REQUIRED ACTION
List each line of the data that holds the word "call".

(DATASET RECORDS)

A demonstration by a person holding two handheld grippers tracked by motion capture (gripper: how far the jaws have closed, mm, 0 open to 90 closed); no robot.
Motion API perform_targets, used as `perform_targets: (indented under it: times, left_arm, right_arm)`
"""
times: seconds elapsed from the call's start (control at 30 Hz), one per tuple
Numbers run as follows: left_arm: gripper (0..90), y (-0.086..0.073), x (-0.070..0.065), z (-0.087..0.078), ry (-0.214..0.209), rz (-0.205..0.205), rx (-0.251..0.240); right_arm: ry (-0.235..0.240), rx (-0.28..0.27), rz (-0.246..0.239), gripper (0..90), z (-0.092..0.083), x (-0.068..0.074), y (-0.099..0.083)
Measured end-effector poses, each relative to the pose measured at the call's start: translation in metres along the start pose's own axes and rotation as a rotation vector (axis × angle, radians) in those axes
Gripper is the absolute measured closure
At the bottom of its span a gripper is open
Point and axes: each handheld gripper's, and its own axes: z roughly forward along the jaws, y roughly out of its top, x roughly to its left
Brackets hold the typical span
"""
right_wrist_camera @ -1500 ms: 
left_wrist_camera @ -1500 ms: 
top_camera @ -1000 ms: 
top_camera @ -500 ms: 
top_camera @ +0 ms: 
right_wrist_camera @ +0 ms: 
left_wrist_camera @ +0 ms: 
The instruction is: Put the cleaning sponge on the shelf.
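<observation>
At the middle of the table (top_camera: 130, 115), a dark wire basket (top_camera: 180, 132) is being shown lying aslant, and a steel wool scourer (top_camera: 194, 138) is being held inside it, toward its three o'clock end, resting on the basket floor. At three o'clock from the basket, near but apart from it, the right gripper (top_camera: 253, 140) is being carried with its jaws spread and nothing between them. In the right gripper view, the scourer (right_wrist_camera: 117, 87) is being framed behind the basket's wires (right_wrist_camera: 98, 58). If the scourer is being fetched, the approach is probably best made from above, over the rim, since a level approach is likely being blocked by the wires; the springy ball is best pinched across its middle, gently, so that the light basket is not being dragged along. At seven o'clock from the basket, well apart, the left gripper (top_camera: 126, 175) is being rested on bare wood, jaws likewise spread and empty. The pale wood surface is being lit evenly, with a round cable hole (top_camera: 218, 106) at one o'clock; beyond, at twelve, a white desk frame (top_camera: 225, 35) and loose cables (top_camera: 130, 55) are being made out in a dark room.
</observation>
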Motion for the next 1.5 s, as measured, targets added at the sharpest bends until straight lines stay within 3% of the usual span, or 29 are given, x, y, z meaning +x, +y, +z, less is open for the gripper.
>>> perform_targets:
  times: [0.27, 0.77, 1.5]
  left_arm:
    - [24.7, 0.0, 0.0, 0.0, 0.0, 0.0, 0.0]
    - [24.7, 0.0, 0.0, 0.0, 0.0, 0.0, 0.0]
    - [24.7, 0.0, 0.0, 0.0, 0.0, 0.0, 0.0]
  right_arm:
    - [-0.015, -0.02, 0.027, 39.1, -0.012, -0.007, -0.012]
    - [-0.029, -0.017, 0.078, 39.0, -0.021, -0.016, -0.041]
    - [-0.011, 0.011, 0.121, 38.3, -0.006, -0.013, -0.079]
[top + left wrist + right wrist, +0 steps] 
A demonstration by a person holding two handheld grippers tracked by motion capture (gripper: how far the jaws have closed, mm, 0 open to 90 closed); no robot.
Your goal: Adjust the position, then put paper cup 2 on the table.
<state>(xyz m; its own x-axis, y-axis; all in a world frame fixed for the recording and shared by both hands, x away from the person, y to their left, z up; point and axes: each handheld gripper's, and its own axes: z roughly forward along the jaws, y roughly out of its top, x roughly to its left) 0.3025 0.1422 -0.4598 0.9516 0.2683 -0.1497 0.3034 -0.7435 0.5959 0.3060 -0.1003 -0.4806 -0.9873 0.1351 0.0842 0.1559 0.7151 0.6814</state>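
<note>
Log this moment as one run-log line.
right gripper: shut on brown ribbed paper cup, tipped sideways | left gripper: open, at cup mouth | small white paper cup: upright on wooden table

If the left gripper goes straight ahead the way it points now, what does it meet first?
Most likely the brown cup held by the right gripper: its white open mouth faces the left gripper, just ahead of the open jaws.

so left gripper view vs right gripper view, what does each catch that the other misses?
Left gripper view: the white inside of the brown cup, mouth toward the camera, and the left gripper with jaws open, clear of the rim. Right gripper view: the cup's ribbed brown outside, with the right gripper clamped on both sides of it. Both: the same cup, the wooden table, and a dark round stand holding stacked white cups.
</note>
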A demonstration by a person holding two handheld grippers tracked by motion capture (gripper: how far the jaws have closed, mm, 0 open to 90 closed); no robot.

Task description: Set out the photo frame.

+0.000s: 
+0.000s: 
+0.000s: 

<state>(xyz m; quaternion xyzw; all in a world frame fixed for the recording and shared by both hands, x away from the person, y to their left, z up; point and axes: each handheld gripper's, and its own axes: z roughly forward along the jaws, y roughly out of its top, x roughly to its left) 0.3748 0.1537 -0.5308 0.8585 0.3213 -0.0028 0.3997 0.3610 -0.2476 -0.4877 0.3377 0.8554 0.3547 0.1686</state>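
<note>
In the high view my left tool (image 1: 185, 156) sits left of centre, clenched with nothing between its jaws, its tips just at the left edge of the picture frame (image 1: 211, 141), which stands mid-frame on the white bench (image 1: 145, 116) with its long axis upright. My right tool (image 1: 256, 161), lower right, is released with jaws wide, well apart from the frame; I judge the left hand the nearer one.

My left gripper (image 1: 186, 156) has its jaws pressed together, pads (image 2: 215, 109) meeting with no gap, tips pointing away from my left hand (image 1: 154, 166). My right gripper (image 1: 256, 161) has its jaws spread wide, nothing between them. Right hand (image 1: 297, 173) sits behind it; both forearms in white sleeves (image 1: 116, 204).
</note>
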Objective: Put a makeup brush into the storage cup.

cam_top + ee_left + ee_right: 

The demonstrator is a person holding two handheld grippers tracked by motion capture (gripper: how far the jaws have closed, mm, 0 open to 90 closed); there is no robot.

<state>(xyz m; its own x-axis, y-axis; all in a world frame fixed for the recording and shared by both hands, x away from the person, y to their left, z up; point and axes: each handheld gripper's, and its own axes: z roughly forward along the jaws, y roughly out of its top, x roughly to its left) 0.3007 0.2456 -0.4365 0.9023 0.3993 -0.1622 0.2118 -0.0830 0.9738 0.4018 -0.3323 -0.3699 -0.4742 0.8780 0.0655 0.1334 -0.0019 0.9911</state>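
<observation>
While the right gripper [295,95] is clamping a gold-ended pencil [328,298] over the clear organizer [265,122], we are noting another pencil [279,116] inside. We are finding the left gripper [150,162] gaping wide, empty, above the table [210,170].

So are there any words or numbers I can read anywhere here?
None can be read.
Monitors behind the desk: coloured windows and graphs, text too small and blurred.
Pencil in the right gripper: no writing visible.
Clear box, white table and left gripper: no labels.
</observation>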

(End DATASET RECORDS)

EXERCISE RESPONSE
times: seconds elapsed from the call's start (control at 30 Hz), one per tuple
Measured end-effector poses, each relative to the pose measured at the call's start: translation in metres along the start pose's own axes and rotation as a rotation vector (axis × angle, radians) in those axes

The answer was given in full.